━━ PROVIDED MATERIAL
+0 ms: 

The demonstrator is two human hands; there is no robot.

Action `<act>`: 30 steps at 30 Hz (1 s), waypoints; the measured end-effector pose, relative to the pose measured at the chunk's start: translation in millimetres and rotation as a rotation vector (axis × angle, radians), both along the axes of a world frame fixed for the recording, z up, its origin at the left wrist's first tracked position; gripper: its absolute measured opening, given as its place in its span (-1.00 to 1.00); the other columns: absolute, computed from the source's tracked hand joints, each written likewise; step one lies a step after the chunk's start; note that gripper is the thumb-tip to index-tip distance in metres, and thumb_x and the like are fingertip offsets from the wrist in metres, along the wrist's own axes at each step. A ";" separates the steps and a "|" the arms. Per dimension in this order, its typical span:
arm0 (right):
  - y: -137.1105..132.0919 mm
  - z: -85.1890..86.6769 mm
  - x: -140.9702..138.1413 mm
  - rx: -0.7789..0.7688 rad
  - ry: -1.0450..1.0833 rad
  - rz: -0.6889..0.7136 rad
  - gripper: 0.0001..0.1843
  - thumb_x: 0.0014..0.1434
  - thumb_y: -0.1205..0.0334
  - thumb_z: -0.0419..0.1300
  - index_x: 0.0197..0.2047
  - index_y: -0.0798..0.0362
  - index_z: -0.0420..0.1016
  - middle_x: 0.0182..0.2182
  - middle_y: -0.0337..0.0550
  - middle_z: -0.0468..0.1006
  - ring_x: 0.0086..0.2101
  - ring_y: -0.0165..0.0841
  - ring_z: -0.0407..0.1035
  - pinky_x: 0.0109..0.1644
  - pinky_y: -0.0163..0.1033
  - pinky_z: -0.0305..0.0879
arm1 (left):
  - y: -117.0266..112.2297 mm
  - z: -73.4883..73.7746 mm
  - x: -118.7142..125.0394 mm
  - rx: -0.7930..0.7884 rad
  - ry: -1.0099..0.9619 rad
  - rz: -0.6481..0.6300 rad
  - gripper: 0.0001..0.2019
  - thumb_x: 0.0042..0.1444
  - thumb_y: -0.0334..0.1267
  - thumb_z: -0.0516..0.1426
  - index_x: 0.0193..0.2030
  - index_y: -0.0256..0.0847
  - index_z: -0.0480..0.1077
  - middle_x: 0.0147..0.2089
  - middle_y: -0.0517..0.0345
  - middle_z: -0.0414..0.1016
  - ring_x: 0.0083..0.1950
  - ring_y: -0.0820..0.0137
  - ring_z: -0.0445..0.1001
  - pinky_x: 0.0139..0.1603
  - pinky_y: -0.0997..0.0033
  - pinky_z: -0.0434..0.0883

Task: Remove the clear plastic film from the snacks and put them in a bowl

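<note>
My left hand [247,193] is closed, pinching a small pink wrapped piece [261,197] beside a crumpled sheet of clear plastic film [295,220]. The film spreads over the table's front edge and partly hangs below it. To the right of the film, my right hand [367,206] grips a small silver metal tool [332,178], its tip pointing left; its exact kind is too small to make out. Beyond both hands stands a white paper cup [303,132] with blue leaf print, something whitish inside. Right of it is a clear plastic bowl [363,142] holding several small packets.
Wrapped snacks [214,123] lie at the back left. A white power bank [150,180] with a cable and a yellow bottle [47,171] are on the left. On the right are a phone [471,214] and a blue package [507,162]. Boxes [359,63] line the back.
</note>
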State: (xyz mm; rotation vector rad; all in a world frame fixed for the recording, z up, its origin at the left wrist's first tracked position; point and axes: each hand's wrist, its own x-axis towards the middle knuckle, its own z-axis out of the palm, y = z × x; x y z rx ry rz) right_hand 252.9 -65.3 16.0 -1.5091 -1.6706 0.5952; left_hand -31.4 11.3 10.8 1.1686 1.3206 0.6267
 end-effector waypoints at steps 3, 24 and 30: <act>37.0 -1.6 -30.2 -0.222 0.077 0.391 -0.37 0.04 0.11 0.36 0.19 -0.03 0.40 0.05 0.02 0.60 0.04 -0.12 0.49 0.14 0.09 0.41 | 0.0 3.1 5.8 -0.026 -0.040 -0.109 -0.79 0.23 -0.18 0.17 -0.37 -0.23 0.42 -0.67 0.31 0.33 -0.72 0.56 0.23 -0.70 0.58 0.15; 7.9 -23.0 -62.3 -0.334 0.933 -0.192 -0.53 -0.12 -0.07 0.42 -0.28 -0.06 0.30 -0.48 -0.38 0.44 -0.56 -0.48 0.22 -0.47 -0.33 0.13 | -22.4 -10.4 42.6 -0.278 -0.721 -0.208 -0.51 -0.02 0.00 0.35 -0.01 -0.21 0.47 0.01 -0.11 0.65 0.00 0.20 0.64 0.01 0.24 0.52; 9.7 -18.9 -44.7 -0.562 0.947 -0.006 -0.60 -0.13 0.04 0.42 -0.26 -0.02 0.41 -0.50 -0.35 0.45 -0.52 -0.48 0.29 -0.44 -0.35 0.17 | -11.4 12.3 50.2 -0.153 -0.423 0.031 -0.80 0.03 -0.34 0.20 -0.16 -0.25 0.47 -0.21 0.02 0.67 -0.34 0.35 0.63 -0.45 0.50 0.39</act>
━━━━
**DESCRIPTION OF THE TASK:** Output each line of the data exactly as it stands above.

**WORKED SOLUTION:**
+0 ms: 

The demonstrator is two human hands; there is no robot.

Action `<act>`: 30 steps at 30 Hz (1 s), waypoints; the measured end-effector pose, relative to the pose measured at the chunk's start: translation in millimetres and rotation as a rotation vector (axis × angle, radians), both along the axes of a world frame fixed for the recording, z up, its origin at the left wrist's first tracked position; gripper: its absolute measured opening, given as its place in its span (-1.00 to 1.00); the other columns: absolute, computed from the source's tracked hand joints, each written likewise; step one lies a step after the chunk's start; note that gripper is the thumb-tip to index-tip distance in metres, and thumb_x and the like are fingertip offsets from the wrist in metres, along the wrist's own axes at each step. A ";" separates the steps and a "|" the arms. Per dimension in this order, its typical span:
arm0 (right):
  - y: -137.1105..132.0919 mm
  - z: -85.1890..86.6769 mm
  - x: -140.9702..138.1413 mm
  - rx: -0.7789..0.7688 rad
  - ry: -1.0450..1.0833 rad
  - rz: -0.6889..0.7136 rad
  - gripper: 0.0001..0.1843
  - thumb_x: 0.0014..0.1434
  - thumb_y: -0.1205..0.0334
  - thumb_z: -0.0419..0.1300
  - index_x: 0.0197..0.2047
  - index_y: -0.0798..0.0362
  - index_z: -0.0420..0.1016
  - middle_x: 0.0182..0.2182
  - middle_y: -0.0337..0.0550
  - middle_z: -0.0468..0.1006
  - ring_x: 0.0086..0.2101
  - ring_y: -0.0165..0.0841
  - ring_z: -0.0407..0.1035
  - pinky_x: 0.0109..0.1644
  - pinky_y: -0.0163..0.1033
  - pinky_z: -0.0305..0.0879
arm1 (left):
  - y: -117.0266..112.2297 mm
  - z: -73.4883..73.7746 mm
  - x: -118.7142..125.0394 mm
  - rx: -0.7930..0.7884 rad
  - ry: -1.0099..0.9619 rad
  - rz: -0.6481..0.6300 rad
  - gripper: 0.0001..0.2019
  - thumb_x: 0.0042..0.1444
  - thumb_y: -0.0334..0.1267
  - thumb_z: -0.0516..0.1426
  - index_x: 0.0193..0.2030
  - index_y: -0.0256..0.0847
  - index_z: -0.0480..0.1077
  - middle_x: 0.0147..0.2089
  - middle_y: -0.0517..0.0345
  - middle_z: -0.0414..0.1016
  - ring_x: 0.0083..0.1950
  - ring_y: -0.0820..0.0137
  - ring_z: -0.0445..0.1001
  - pinky_x: 0.0139..0.1603
  - pinky_y: -0.0997..0.0033
  - pinky_z: -0.0434..0.0883

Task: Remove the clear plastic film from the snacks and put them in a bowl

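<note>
My left hand [247,193] is closed, pinching a small pink wrapped piece [261,197] beside a crumpled sheet of clear plastic film [295,220]. The film spreads over the table's front edge and partly hangs below it. To the right of the film, my right hand [367,206] grips a small silver metal tool [332,178], its tip pointing left; its exact kind is too small to make out. Beyond both hands stands a white paper cup [303,132] with blue leaf print, something whitish inside. Right of it is a clear plastic bowl [363,142] holding several small packets.
Wrapped snacks [214,123] lie at the back left. A white power bank [150,180] with a cable and a yellow bottle [47,171] are on the left. On the right are a phone [471,214] and a blue package [507,162]. Boxes [359,63] line the back.
</note>
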State: (xyz mm; rotation vector rad; all in a world frame fixed for the recording, z up, its origin at the left wrist's first tracked position; point and axes: each hand's wrist, its own x-axis towards the middle knuckle, its own z-axis out of the palm, y = z × x; x y z rx ry rz) right_hand 252.9 -65.3 16.0 -1.5091 -1.6706 0.5952; left_hand -31.4 11.3 10.8 1.1686 1.3206 0.6267
 end-effector waypoints at steps 3, 24 and 30: <act>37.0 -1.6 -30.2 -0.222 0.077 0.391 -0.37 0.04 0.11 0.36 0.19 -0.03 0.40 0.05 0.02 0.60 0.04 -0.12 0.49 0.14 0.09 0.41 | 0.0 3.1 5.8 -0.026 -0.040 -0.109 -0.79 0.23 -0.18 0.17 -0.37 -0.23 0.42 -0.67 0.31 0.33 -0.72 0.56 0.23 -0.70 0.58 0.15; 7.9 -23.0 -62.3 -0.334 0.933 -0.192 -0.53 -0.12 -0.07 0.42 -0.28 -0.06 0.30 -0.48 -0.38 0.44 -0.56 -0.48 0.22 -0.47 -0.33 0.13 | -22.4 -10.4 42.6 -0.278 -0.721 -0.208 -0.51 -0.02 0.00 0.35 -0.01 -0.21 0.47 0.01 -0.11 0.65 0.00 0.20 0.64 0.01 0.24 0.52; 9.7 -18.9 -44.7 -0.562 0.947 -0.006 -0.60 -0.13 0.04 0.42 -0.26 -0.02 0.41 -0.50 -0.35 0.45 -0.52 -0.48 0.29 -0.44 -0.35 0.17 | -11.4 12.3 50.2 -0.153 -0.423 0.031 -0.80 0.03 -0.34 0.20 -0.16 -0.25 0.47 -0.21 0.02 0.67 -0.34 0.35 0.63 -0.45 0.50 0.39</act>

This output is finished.